Flan, on the other hand, is an approach that involves fine-tuning language models on over 1.8K tasks phrased as instructions. This method not only enhances performance but also improves the model's usability in response to user inputs without the need for prompt engineering. When combined, UL2R and Flan can result in a model like Flan-U-PaLM 540B, which significantly outperforms unadapted PaLM 540B models (Source). These techniques showcase the potential for smaller models to achieve impressive performance gains without the large-scale investment typically associated with LLMs.
Smaller language models may not generalize as well as the larger ones since they simply do not have enough space to “store” the information. However, a paper from Yao Fu et al. shows that smaller language models can demonstrate superior reasoning abilities when trained and fine tuned to a specific task. The authors trained the FlanT5 series of models on difficult mathematical word problems. The latter models, it’s worth noting, could be considered tiny in modern times with its largest variation only going up to 11B parameters and its smallest having as few as 250M parameters. During training, authors “distilled” knowledge from the larger code-davinci-002 models by allowing it to generate correct “chain of thought” solutions to the problems in the dataset.
Efficient data utilization is a recurring theme in the realm of small language models. In the paper "It's Not Just Size That Matters: Small Language Models Are Also Few-Shot Learners" by Timo Schick et al., the authors propose the use of specialized masking techniques in conjunction with imbalanced datasets to enhance the performance of smaller models. It appears that by focusing on these innovative strategies, researchers can further unlock the potential of small language models in various applications.
Why Does it Matter?
Smaller language models have a number of advantages, starting with the speed of training and inference. These efficiency advantages extend to other, secondary aspects of their use, such as these models’ comparatively smaller carbon and water footprints.. In today’s AI industry, the focus is shifting towards making AI more accessible and ensuring that it performs well on a variety of devices, including smaller, resource-constrained hardware such as cellphones. This trend highlights the growing importance of exploring the potential of smaller language models to strike a balance between performance and resource consumption.
Smaller models cater to the industry's demand for AI solutions that are efficient, versatile, and compatible with a broad range of devices. By achieving high performance without relying on resource-heavy infrastructure, smaller models pave the way for AI to become more deeply integrated into everyday technology, expanding its reach and impact.

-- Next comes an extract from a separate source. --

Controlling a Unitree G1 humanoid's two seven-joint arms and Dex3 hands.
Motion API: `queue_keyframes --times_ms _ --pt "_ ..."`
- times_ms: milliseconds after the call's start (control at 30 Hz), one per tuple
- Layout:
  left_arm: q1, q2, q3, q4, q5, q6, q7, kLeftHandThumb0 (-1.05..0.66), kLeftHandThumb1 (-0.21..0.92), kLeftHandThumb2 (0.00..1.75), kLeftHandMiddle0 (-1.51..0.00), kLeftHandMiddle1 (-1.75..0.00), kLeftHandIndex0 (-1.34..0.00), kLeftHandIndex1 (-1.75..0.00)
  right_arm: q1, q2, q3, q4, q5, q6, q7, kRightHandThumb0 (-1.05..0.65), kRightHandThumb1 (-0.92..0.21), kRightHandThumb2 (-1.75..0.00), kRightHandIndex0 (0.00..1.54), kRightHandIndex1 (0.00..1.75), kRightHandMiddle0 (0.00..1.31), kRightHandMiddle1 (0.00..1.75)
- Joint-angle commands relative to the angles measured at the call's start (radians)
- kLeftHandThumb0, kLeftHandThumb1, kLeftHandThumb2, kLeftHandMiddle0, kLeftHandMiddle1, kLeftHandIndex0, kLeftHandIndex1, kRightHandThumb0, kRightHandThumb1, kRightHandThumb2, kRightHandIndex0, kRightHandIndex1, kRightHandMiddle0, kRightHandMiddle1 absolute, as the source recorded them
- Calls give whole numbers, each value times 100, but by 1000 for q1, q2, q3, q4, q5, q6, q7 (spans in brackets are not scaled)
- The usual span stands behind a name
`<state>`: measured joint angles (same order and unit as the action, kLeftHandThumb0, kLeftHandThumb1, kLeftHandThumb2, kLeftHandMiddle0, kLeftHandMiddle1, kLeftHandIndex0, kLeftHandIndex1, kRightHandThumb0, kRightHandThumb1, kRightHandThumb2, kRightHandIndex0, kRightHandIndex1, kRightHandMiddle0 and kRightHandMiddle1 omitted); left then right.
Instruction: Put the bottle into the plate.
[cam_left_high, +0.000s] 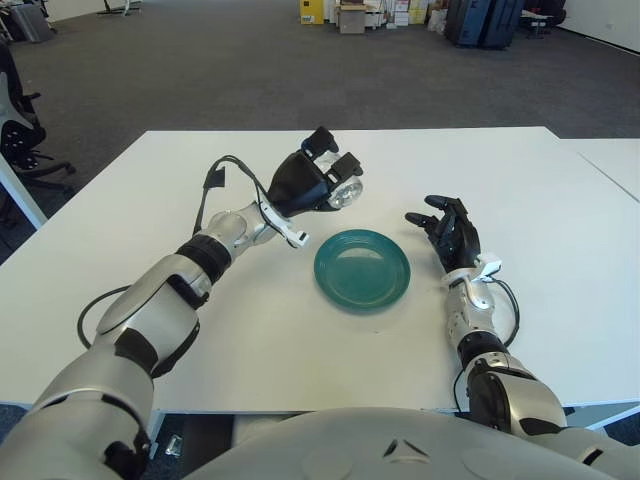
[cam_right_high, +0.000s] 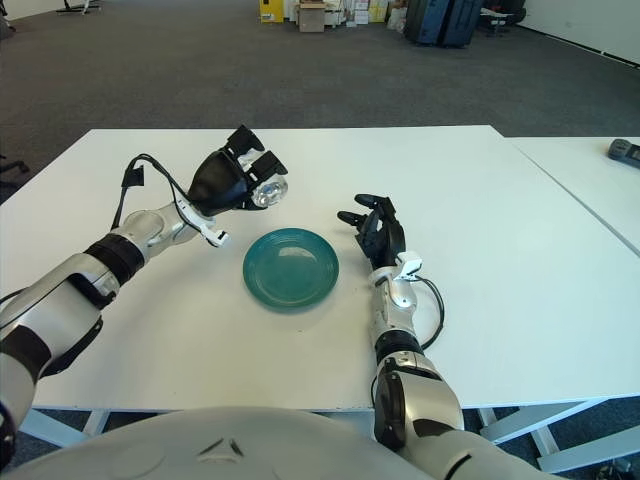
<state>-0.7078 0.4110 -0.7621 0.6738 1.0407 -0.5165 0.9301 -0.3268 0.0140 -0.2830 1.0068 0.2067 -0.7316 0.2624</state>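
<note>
Left hand (cam_left_high: 318, 180): raised clear of the table, up and to the left of the plate, fingers clamped around the bottle.
Bottle (cam_left_high: 345, 192): clear and small, lying tilted in the left hand's grasp with one rounded end pointing toward the plate; it touched neither table nor plate.
Plate (cam_left_high: 362, 269): teal, round and shallow, flat on the table between the two hands, with nothing in it.
Right hand (cam_left_high: 449, 231): idle, showing just right of the plate, fingers spread and relaxed, holding nothing.
Progress: the pickup looked done, since the bottle was gripped and off the surface. The carry looked partway, because the bottle hung beside the plate's far-left edge and not over its middle.
Left to do: by my reading, move the bottle over the dish, lower it, and release it there.
Risk: a rounded, clear bottle might roll once let go, so a low release seemed wise.
Table (cam_left_high: 150, 250): white and smooth, with a black cable (cam_left_high: 222, 172) looping from the left forearm above it; a second white table (cam_left_high: 615, 160) sat at the right edge.
Room: open office floor with dark grey carpet, an office chair (cam_left_high: 15, 120) at far left, and boxes and dark cases (cam_left_high: 485, 20) stacked along the back wall.
</note>
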Motion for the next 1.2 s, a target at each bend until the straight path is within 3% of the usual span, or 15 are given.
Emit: queue_keyframes --times_ms 0,467,1167 --pt "24 1 12 -81 9 -9 -42 -43 42 119 -111 -175 -52 -175 74 18 -5 54 6 4 -6 -82 -92 -96 66 75 26 123" --pt "57 -20 -15 -143 36 -119 -164 -43 42 118 -111 -175 -52 -175 64 23 -3 57 0 6 -33 -82 -92 -97 66 75 26 123" --pt "100 -38 -23 -149 68 -173 -246 -41 49 109 -108 -175 -47 -175 61 25 4 48 -17 39 -80 -82 -92 -101 66 75 26 121"
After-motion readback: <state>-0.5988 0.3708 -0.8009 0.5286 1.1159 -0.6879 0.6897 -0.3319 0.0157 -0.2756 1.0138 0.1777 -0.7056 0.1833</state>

A key development in this area is federated learning, a decentralized approach to AI model training that prioritizes data privacy and security. By allowing data to remain on local devices while learning from it, federated learning reduces the need for large-scale data centralization and enables AI applications to be more responsive, adaptable, and accessible across various industries. The compatibility of smaller language models with federated learning environments further emphasizes their importance in shaping the future of AI.
But who knows? Maybe more efficient hardware devices will be developed before smaller language models can surpass the performance and outweigh the benefits of LLMs.